● Extracted data entries:
┄┄┄┄┄┄┄┄┄┄┄┄┄┄┄┄┄┄┄┄
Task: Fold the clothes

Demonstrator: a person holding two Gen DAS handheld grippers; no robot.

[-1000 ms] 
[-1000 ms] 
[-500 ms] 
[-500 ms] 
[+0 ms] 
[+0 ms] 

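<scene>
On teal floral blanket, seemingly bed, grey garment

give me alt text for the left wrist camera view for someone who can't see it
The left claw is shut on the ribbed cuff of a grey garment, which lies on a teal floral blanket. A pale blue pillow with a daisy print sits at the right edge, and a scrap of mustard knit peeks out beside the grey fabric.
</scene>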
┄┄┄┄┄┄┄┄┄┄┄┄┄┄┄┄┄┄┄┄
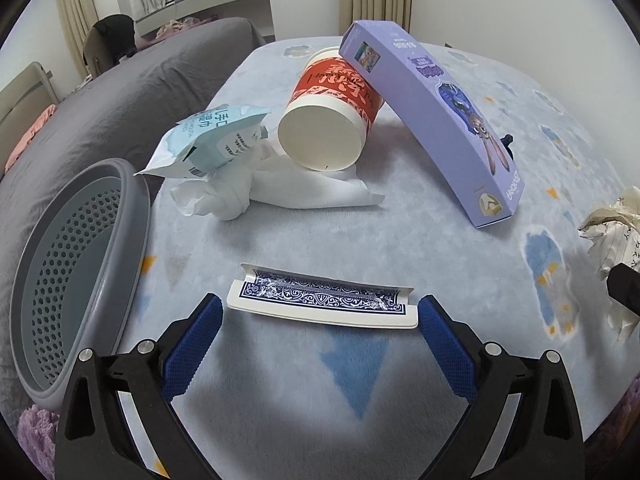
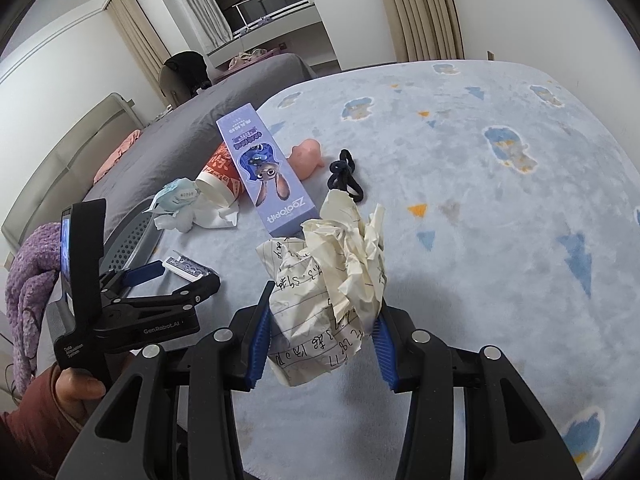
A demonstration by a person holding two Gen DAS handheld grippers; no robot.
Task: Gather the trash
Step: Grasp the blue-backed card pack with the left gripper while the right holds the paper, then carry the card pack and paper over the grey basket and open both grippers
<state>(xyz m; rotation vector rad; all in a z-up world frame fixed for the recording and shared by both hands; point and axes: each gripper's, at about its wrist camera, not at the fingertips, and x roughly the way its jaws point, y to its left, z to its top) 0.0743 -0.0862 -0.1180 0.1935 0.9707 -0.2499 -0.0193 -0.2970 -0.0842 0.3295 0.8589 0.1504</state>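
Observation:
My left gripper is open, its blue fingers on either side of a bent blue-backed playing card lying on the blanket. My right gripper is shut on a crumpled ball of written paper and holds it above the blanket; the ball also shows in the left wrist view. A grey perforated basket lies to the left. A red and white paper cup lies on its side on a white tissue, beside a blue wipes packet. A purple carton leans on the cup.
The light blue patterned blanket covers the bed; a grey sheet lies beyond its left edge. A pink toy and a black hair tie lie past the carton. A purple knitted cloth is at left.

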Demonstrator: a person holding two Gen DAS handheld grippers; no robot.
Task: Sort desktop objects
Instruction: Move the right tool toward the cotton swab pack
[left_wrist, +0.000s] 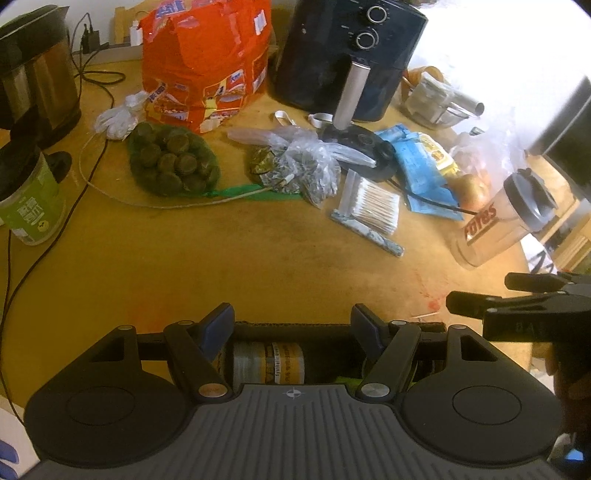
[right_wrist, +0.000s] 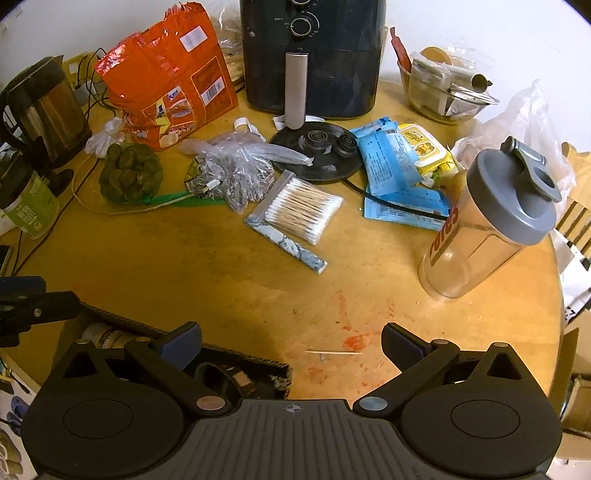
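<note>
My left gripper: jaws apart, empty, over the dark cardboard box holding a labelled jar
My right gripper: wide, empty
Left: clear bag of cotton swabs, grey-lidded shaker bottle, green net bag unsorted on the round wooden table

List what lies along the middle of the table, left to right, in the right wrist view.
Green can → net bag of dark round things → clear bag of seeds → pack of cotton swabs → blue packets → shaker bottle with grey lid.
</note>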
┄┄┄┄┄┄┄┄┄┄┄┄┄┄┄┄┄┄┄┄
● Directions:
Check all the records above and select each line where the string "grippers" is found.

● Response area:
Demonstrator: a person holding two Gen DAS handheld grippers; no robot.
A demonstration by a person holding two Gen DAS handheld grippers; no robot.
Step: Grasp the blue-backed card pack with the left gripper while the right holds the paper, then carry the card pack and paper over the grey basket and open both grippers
Demonstrator: a person holding two Gen DAS handheld grippers; no robot.

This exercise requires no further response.